Long-acting basal analogue insulins may be considered if there are particular concerns regarding hypoglycaemic risk but evidence suggests that this only rarely confers benefit for the substantial additional cost incurred. These insulins may also be preferred where a patient requires a district nurse to visit in the morning to administer insulin.
This is still a commonly used regimen and suitable for patients starting on insulin who are reluctant to take a multiple injection regimen or unconvinced by its potential flexibility. A combination of short- and intermediate-acting insulins (i.e a pre-mixed preparation) is taken before breakfast and before the evening meal. Twice-daily human pre-mixed insulin may be a safer choice than analogue preparations in patients requiring insulin administration by district nurse to allow enough time to prepare a meal after insulin administration.
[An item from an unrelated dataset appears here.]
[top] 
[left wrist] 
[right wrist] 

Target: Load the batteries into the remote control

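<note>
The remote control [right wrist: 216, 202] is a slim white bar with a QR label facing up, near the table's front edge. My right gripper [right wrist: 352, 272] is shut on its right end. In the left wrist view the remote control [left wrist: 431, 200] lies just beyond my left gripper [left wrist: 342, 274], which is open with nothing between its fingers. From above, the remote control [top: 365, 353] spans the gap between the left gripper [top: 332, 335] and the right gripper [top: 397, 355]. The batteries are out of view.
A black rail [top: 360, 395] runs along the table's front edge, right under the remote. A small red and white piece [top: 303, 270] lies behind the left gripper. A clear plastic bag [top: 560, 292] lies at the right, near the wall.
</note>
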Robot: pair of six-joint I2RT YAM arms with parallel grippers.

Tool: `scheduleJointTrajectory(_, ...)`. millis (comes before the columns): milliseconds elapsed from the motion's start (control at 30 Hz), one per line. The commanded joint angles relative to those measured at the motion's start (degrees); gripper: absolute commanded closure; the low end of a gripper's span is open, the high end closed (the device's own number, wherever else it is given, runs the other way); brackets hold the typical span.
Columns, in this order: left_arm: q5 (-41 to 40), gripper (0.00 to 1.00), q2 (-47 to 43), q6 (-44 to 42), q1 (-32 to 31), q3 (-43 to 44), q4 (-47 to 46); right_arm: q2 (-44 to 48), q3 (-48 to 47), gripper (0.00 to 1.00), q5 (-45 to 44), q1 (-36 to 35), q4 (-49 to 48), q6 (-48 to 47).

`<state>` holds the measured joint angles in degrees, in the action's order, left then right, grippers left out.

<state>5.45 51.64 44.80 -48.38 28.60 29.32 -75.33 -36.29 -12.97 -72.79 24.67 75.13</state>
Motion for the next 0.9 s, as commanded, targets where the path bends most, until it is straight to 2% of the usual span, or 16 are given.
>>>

This arrangement, most commonly involving up to four injections a day has the main advantage of increased flexibility with regard to exercise, meal timing and meal size. It is most likely to work effectively in a well-motivated patient, prepared to do regular blood testing and to engage in self-adjustment of dosage.
The majority use a rapid-acting insulin analogue or soluble insulin before each meal, (bolus injections) and an intermediate- or long-acting insulin usually before the evening meal, mid-evening or at bedtime to provide background cover (basal injection), i.e basal bolus regimen.
Some patients on the basal-bolus insulin regimes achieve better results when using basal insulin twice-daily.
Continuous subcutaneous insulin infusion (insulin pump therapy) requires a considerable amount of patient engagement and self-management as patients are required to monitor blood glucose and regulate insulin dosage serially throughout the day: refer to Grampian Guidelines for the Management of Diabetes for further information.
- All patients who are using them should be instructed in the safe disposal of lancets, single-use syringes and needles.
- Some insulins are available as a vial which requires administration via an insulin syringe.
- Injection devices, are however, more convenient for patients. Several such devices are available. Care should be taken to ensure the patient uses the correct pen device for their insulin.
- Disposable pre-loaded devices are also available and are commonly used.
- Choice of injection device depends on the particular needs of the individual patient, taking into account lifestyle, age, preference and capabilities.